A good priest learns how to respond to such things with love, patience, and a firm divider between acceptable and unacceptable behavior. I, for one, won't even read an anonymous letter. It will go unanswered and most probably into the trash. That's not a secret position, but a very public one. The poison-pen is all rights and no responsibilities, all questioning and no willingness to be questioned, all opinion and no mercy. At the same time I've listened to quite long coffee hour conversation on how a parishioner is sure he has found proof-positive that the end times are just around the corner or that some change to the church appointments is "uncanonical." You can respond to and counsel on the parousia or the placement of poinsettias on the solea quite easily after you have mastered the measured glance and the ability to truly listen without always becoming emotionally drawn into another person's animated opinion on a topic. You also learn that no matter how innocuous or vanilla a pastor you are, someone is going to "take this matter all the way up to the top" and you are going to be called by your bishop to account for some matter you quite possibly don't even remember happening. "Let me talk to your manager" might as well have been on our Bill of Rights at the nation's founding so it's to be expected.

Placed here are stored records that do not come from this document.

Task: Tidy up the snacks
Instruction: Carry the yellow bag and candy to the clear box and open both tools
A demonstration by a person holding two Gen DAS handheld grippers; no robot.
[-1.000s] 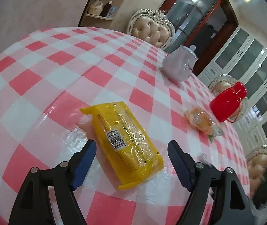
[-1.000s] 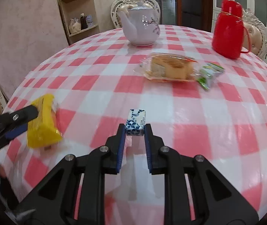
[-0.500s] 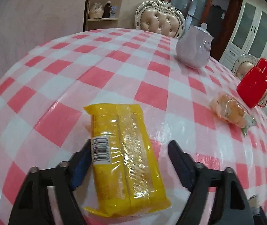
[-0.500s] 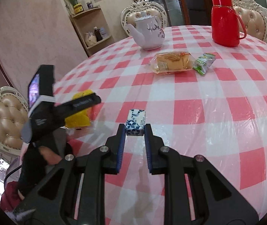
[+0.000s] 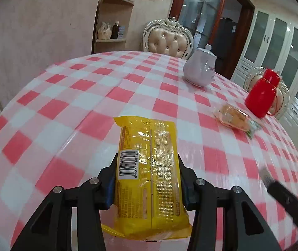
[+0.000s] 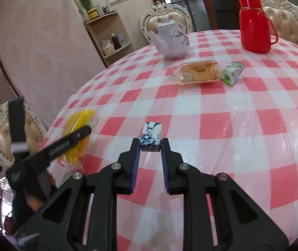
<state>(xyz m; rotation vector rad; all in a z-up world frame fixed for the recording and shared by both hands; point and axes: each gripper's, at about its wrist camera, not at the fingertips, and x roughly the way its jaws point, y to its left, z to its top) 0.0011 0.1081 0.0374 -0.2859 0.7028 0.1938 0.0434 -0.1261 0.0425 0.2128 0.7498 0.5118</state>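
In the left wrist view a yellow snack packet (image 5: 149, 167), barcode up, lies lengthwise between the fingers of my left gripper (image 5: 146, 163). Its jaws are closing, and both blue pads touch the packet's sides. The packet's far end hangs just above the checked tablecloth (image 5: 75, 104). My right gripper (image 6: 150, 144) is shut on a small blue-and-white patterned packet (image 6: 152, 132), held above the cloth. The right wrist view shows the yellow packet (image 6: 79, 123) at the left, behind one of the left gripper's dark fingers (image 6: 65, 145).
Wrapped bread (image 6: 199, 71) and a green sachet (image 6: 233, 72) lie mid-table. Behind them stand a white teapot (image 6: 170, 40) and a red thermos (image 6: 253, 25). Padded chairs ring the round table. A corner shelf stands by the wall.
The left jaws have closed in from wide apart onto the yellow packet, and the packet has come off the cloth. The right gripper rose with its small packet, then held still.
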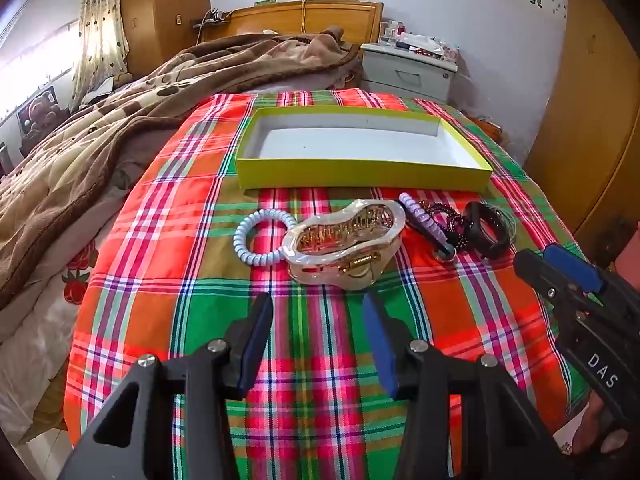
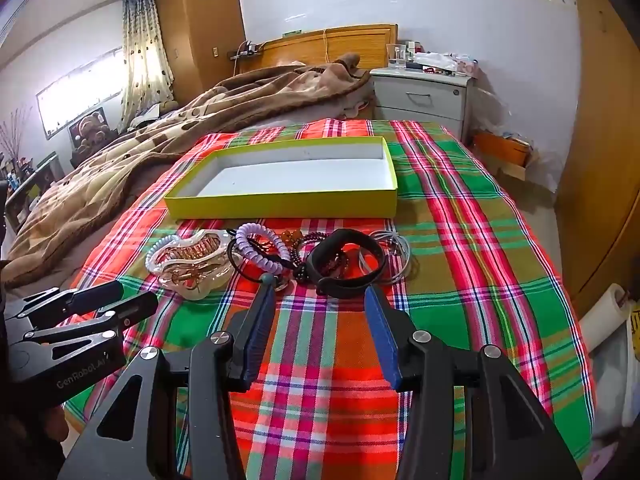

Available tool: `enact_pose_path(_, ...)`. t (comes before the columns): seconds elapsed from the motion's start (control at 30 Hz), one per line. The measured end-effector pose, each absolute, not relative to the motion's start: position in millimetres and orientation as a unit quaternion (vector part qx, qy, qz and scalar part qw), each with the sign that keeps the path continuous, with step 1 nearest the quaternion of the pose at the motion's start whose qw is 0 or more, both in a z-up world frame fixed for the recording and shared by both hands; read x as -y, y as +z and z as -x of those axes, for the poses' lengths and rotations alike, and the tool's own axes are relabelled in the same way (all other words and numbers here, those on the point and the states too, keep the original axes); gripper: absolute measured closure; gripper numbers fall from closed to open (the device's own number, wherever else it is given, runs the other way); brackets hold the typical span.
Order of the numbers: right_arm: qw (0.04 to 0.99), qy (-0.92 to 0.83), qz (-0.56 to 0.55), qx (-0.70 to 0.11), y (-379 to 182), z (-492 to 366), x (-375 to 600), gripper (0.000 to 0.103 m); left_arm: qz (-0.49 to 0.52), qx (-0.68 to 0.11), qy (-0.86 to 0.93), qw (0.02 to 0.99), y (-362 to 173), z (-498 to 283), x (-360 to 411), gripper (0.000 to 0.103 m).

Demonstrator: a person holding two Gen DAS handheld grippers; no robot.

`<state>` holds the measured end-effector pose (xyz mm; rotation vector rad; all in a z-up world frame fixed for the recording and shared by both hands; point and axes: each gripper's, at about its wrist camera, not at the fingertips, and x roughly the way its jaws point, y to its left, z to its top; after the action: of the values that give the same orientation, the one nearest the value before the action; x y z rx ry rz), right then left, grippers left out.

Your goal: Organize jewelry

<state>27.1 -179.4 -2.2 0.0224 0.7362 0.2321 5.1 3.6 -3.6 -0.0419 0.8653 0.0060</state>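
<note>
We hold both tools low over the plaid cloth (image 1: 168, 200), nothing picked up yet, and the yellow box (image 1: 360, 176) sits bare beyond the row of pieces.

Starting at the left, a pale blue coil bracelet (image 1: 256, 236) lies flat, touching the clear hair claw (image 1: 344, 240) beside it. Our left gripper (image 1: 318, 340) hangs just short of that claw with its jaws spread apart and nothing between them. We judge the claw the natural first pick here: we should close across its narrow waist, not its glossy ends, since smooth plastic may slip, and lift straight up so the coil is not dragged along.

Further right the pieces tangle: a lilac coil bracelet (image 2: 260, 248) leans over dark beaded strands (image 2: 298, 256), then a black wristband (image 2: 348, 264), then thin silver bangles (image 2: 394, 256) at the far end. Our right gripper (image 2: 320, 336) waits just before the wristband, jaws likewise parted and empty. We should take the wristband by its near rim, and watch whether the beads ride up with it, because they look threaded through.
</note>
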Motion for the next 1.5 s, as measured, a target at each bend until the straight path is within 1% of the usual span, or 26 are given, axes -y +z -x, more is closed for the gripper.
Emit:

Where the priest in particular runs into trouble is the Internet. Those moments in church life where a priest comes into contact with the wider world are bordered by time and space. There is an occasion and place in which face-to-face conversations can occur, for answering letters, and to sit on committees. But there seems to be limitless time for the Internet to spout opinions without cease at all hours in your direction. Both pastorally and from the blog I receive the occasional indignant email or message. Years at both have taught me how to spot the missive that wants to have honest dialogue and the letter that wants to instruct me about how wrong I am... at great length. You get a sense that "This person has an inexhaustible supply of opinions and will keep responding at all hours with the same measure of self-assured fervor as this first message until his keyboard catches on fire." Nothing fruitful comes of these uphill dialogues. The priest is the nail and the originator of the communiques is the hammer with a job to do.

All this to say that dipping ones toe into the Internet from any position of authority (pastoral, scholarly, athletic, scientific, etc.) is almost an invitation for people with all the time in the world on their hands to take you to task. Just because they want to jump down the rabbit hole with you, doesn't mean you have to follow them. My advice is not to. Your time and energy are finite resources and such people will find someone else to latch onto rather quickly. That's my hard-learned advice. Take it as one man's opinion. I promise not to send you an email at 2 AM.

5 comments:

  1. What's your email father, or even better your telephone #?

    I have been pouring over the obscure apocrypha and prophecies of Mayan Orthodoxy and have discovered how the end times are going to occur and I need to tell you what you and your family should do... ;)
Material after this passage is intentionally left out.